§ Your assignment: Return, word for word, the lines of the listing below from the one with "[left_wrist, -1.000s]" through the one with "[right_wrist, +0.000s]", and no other lines.
——
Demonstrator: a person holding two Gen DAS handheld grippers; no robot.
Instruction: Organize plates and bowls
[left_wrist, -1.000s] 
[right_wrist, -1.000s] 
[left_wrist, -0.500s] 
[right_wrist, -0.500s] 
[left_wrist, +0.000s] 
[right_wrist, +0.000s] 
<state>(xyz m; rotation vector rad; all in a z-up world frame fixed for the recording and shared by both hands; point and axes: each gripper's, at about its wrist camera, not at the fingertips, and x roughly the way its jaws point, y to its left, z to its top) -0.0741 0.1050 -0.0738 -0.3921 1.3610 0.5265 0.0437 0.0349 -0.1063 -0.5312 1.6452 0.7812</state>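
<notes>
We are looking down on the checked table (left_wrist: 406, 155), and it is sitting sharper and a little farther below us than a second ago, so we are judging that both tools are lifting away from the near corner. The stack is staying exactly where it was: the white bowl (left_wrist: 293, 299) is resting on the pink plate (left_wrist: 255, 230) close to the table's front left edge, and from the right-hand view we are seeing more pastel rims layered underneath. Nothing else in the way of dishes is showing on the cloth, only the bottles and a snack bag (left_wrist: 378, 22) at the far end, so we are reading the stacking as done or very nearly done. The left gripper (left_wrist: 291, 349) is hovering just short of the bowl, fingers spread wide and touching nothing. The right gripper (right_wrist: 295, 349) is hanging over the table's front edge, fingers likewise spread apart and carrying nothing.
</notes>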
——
§ Written response:
[left_wrist, -1.000s] 
[right_wrist, -1.000s] 
[left_wrist, -0.500s] 
[right_wrist, -0.500s] 
[left_wrist, +0.000s] 
[right_wrist, +0.000s] 

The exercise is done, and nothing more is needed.